There’s really no good reason to be writing as much code as you need to to implement a networked weapon into GoldSource. A huge amount of the functions, for each weapon, are almost identical clones of each other, perhaps with some properties tweaked. For that reason, I wanted to create a weapon script system that would read from a .txt file and obtain most of its functionality from that. This was fairly easy to do, though a bit of work was needed to ensure that the script parsing was consistent on both client and server. This is because the client should know about some stuff about the weapon to avoid having to send network messages across. The main functions for the script parsing are in a file shared on both client and server, with a couple of ifdefs just to make sure that the client can correctly parse the weapon script too. For the actual parsing, I’m using the simple built in COM_Parse functionality found in both client and server.
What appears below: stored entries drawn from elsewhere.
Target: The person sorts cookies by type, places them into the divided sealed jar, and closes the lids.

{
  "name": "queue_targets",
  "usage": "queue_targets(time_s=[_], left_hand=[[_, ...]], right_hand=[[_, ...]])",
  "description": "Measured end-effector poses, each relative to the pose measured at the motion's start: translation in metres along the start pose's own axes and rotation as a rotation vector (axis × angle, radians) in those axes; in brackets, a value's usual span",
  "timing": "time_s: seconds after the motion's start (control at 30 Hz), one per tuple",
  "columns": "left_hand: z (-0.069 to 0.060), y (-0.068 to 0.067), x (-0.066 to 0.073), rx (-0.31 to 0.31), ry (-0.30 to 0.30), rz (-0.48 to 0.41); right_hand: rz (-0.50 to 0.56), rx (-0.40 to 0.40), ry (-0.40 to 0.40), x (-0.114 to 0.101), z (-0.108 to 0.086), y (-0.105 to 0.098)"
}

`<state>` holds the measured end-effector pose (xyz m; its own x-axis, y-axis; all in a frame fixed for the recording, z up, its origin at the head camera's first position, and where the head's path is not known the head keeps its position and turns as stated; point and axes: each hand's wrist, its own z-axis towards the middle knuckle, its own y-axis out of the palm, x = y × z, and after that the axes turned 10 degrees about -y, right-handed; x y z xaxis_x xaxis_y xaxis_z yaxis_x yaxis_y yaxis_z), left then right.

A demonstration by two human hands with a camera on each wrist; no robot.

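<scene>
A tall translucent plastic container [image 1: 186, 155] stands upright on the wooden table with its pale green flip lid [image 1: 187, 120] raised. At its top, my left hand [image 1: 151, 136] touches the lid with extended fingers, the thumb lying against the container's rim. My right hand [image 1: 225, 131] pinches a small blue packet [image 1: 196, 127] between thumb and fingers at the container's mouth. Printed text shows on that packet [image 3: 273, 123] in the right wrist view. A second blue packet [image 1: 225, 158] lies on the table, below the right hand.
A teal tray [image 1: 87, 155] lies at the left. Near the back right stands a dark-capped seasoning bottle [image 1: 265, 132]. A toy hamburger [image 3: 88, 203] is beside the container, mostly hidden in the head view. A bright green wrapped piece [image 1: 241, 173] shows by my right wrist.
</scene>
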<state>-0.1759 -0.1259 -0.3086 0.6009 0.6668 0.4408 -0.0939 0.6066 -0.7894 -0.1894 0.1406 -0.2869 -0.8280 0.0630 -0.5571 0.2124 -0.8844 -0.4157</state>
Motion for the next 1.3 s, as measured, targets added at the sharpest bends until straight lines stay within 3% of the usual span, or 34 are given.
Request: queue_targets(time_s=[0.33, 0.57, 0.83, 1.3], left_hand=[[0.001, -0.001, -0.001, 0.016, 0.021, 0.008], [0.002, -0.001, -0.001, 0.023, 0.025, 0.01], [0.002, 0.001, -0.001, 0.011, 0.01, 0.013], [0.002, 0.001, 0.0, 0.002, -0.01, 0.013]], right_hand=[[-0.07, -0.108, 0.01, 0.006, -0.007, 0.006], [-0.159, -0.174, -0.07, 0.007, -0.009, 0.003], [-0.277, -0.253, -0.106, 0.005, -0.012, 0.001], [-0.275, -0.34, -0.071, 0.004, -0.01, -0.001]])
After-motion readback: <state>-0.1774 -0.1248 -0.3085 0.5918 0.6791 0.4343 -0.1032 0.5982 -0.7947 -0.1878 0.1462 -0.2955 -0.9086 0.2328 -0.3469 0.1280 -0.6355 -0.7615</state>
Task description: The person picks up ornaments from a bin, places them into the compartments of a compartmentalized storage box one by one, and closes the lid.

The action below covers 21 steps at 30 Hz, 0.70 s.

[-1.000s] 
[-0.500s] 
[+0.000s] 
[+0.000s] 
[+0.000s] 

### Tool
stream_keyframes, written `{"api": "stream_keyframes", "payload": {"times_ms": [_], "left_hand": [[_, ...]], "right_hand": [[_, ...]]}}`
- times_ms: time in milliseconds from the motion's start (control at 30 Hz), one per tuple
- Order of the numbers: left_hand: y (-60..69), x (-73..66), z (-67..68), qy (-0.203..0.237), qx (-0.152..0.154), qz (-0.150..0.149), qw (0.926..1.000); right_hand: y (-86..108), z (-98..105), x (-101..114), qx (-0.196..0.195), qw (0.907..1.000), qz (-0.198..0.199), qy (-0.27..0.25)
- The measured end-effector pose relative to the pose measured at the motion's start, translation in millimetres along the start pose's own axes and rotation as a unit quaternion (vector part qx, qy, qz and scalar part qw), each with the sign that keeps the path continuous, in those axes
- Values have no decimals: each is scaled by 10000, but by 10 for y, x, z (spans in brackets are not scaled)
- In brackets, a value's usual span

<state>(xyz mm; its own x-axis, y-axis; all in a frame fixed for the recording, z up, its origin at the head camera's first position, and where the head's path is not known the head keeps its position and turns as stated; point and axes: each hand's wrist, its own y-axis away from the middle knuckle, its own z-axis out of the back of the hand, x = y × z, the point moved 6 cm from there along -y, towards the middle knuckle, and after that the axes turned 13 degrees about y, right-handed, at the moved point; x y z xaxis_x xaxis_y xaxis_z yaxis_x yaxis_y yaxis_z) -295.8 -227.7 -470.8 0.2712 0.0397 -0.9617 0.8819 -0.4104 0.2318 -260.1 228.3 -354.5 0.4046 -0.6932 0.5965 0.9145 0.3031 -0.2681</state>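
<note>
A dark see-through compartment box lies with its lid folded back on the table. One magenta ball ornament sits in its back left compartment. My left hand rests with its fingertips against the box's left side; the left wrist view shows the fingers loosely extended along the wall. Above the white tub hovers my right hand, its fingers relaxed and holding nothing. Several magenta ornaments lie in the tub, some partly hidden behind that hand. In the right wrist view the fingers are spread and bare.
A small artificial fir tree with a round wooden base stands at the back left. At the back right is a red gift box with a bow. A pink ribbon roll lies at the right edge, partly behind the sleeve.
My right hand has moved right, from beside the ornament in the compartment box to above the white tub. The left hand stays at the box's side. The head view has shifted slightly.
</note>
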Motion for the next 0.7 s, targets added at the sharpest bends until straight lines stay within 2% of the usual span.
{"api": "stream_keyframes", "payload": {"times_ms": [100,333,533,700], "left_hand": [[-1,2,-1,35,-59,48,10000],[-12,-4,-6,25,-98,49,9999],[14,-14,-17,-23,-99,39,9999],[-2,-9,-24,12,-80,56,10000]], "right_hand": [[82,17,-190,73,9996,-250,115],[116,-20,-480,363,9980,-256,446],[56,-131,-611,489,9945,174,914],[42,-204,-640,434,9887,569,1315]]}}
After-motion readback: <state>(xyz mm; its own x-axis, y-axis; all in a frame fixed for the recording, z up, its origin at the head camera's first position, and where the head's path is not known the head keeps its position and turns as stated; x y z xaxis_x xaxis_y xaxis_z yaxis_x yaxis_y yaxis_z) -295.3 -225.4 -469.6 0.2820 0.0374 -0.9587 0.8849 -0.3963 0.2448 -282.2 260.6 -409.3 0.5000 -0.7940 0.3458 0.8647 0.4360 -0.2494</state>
I then got to work analysing a single weapon from Half-Life (I picked the MP5) and seeing how much of the code I could move into generic CBasePlayerWeapon code. It turns out that, actually, quite a lot can. So much so that my specific weapon .cpp files are about 30 lines of code now.

As for the client-side prediction stuff, I decided upon a single event for shooting weapons, using iparam, bparam and fparams to store all the info I needed, and will use 2 other separate generic ones for melee and projectile weapons.

I’m overall very happy with my system, as adding new, networked weapons into Half-Life is probably one of the most dull parts of development.

Using RE2’s font

I wanted to implement the font from Resident Evil 2, complete with the ability to highlight text in green for “You got the X” type messages. I’d done something similar many years ago, but most likely was not very well made or versatile. I begun by first ripping the RE2 character set. You can do it yourself with Psicture, or find it on Google. The font looks like this:

I then began the arduous task of splitting the characters up. I discarded all letters that weren’t useful (for example, the Japanese characters or the smaller font) and divided up the image using Photoshop’s divide slice tool into equal sections. After I had all the characters I wanted, I assembled them equally into a new bitmap, ensuring that all spacing was equal. Once that was done, it was converted into a sprite and the fun began in hud.txt – For those who aren’t familiar, hud.txt is where all sprites are defined for use ingame for GoldSource. You reference a .spr, and choose which sections of that sprite you want to use to create a sub-sprite (starting position x, starting position y, width and height). In my case, I wanted sub-sprites for literally every single character I was going to use for the font. This ended up being 95 sub-sprites.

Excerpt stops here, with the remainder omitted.